● **What you need to do**
Report every line below that holds the word "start".

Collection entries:
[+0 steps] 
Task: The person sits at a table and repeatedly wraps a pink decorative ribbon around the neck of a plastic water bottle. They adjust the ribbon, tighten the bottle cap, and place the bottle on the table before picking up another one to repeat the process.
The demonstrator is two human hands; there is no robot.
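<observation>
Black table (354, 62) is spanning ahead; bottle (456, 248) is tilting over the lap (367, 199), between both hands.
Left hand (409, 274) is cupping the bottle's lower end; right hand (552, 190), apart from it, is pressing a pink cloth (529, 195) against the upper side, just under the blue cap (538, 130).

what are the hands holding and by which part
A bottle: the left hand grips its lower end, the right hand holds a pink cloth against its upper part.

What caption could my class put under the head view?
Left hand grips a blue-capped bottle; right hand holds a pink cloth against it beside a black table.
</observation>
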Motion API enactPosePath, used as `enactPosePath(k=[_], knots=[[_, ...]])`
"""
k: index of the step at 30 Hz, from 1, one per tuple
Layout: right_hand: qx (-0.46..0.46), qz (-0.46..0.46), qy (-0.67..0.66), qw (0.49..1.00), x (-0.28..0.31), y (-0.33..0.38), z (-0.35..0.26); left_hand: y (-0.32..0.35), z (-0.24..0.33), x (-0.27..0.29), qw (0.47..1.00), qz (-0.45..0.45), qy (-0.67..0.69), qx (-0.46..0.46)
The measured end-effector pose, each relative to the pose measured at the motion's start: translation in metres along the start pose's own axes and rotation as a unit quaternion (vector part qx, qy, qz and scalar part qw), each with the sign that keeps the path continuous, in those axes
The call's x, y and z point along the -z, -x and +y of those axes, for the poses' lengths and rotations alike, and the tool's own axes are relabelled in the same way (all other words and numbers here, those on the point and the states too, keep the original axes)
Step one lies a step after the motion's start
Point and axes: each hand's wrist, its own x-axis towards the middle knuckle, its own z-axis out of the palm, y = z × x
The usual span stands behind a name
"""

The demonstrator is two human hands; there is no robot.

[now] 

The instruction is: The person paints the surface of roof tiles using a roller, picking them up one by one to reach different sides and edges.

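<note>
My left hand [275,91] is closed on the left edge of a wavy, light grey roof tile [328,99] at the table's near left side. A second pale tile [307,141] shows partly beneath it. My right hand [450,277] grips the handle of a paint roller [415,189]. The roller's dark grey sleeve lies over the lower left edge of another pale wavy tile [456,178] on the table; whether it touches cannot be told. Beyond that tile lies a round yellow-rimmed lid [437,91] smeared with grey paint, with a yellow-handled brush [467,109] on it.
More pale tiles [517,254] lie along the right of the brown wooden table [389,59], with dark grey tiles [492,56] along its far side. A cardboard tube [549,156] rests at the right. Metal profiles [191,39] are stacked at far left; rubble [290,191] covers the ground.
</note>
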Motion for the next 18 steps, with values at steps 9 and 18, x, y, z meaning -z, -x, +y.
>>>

● **Task answer**
The measured end-effector pose, each relative to the pose measured at the motion's start: translation in metres along the start pose's own axes and rotation as a unit quaternion (vector part qx, qy, qz and scalar part qw), each with the sign that keeps the path continuous, in those axes
Step one lies a step after the motion's start

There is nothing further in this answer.